*WHAT IS REQUIRED*. Print exactly what the entries say, line by line, from the first line down to the one with "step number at", inclusive.

*EXTRACTED RECORDS*.
%%

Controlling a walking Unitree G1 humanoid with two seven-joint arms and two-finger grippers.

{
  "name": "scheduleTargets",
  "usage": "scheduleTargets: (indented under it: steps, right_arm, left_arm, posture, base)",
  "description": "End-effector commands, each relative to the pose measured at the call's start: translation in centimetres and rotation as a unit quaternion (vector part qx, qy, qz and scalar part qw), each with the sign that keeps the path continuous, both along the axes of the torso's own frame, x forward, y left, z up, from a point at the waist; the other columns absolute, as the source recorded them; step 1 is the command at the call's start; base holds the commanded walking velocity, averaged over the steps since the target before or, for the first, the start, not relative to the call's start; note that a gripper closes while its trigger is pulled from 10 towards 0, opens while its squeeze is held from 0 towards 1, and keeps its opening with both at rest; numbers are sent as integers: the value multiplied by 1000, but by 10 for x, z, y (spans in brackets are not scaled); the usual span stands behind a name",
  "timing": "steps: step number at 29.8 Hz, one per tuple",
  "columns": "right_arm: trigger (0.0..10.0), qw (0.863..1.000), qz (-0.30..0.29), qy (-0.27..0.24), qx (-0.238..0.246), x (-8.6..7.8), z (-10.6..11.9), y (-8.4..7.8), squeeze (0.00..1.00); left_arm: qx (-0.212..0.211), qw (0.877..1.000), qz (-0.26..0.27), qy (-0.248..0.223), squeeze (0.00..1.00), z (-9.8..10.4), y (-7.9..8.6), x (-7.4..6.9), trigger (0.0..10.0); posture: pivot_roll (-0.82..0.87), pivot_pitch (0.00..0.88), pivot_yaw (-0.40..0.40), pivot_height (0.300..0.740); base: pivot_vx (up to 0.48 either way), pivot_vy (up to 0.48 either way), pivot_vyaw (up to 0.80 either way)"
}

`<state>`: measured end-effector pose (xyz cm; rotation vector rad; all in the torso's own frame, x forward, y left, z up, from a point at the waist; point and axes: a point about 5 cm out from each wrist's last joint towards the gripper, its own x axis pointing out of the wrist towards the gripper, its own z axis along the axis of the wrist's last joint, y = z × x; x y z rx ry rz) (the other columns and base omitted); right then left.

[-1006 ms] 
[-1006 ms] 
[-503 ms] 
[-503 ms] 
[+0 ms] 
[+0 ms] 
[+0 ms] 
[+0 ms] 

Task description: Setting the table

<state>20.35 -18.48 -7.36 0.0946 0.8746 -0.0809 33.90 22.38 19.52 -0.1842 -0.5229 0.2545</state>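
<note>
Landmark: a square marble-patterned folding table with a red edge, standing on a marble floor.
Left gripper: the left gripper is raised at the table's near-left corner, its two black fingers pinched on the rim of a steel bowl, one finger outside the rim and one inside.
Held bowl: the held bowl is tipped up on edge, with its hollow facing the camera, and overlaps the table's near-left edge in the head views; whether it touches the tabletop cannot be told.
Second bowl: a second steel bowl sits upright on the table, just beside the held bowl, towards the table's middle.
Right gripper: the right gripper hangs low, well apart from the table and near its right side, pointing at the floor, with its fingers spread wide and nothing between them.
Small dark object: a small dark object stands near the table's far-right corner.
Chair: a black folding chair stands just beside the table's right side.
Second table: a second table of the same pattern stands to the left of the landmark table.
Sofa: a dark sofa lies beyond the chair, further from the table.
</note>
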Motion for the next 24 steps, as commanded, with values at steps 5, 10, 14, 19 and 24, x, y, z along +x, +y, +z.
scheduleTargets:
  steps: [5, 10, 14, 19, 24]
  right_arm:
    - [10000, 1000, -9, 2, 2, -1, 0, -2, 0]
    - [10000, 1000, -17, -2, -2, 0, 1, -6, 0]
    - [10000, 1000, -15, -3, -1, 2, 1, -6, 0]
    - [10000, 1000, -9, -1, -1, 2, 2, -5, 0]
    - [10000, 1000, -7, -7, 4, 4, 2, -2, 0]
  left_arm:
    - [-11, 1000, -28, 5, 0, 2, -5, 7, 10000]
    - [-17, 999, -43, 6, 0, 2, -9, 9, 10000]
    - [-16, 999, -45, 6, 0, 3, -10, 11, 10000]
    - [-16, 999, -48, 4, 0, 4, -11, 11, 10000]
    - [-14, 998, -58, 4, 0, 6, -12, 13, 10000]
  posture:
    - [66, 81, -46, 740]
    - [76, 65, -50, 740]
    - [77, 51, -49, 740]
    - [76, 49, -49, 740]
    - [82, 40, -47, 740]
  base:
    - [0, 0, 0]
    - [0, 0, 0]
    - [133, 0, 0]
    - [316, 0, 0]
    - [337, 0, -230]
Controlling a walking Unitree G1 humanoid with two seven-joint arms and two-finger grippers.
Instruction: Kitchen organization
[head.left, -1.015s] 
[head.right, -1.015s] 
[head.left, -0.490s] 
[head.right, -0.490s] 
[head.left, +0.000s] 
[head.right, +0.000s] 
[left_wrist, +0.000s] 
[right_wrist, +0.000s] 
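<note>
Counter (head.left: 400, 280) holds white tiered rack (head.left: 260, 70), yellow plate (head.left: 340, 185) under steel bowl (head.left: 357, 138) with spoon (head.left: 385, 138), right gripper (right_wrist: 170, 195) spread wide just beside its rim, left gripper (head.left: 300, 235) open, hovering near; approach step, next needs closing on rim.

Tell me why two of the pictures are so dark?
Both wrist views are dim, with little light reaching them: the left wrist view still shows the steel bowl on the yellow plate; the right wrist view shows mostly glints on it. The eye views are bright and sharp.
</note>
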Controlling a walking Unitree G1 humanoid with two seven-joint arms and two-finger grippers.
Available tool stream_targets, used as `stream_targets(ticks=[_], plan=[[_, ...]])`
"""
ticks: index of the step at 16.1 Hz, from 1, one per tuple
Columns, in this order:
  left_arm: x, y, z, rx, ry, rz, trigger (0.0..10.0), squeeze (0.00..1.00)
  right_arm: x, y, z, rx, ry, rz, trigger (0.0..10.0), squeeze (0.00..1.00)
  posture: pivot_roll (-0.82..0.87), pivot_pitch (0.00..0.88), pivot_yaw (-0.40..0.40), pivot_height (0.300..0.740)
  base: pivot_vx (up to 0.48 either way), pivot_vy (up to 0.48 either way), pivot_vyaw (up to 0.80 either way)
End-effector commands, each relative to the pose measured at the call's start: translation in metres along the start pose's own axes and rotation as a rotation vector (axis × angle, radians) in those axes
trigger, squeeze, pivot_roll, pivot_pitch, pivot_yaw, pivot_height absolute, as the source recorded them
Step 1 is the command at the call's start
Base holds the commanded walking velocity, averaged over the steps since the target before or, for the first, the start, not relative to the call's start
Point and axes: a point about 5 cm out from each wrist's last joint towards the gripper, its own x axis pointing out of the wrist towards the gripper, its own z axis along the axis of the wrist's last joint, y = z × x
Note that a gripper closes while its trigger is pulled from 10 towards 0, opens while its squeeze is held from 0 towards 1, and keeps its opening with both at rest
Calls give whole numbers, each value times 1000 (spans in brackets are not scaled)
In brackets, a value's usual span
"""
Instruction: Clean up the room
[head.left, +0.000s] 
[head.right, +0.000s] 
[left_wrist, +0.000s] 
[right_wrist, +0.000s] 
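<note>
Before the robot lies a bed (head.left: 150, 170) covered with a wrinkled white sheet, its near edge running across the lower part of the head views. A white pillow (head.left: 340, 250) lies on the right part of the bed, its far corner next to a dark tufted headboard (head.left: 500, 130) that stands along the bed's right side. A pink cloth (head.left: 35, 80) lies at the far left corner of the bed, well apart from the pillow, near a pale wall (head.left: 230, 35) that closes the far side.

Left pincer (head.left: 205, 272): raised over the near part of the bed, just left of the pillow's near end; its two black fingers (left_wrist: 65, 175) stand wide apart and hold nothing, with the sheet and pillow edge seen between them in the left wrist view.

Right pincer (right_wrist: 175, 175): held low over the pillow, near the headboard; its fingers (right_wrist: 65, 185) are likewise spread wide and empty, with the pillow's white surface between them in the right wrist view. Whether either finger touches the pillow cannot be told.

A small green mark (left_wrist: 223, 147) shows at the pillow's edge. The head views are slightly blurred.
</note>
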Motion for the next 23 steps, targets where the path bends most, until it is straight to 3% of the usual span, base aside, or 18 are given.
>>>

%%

*EXERCISE ANSWER*.
Controlling a walking Unitree G1 humanoid with two seven-joint arms and two-finger grippers.

{
  "name": "scheduleTargets",
  "usage": "scheduleTargets: (indented under it: steps, right_arm, left_arm, posture, base)",
  "description": "End-effector commands, each relative to the pose measured at the call's start: translation in centimetres and rotation as a unit quaternion (vector part qx, qy, qz and scalar part qw), each with the sign that keeps the path continuous, both along the axes of the torso's own frame, x forward, y left, z up, from a point at the waist; the other columns absolute, as the source recorded them; step 1 is the command at the call's start; base holds the commanded walking velocity, averaged over the steps since the target before or, for the first, the start, not relative to the call's start; note that a gripper closes while its trigger is pulled from 10 towards 0, opens while its squeeze is held from 0 towards 1, and keeps its opening with both at rest; numbers are sent as integers: the value multiplied by 1000, but by 10 for x, z, y (spans in brackets are not scaled); the usual span stands behind a name",
  "timing": "steps: step number at 29.8 Hz, one per tuple",

There is nothing more to the exercise.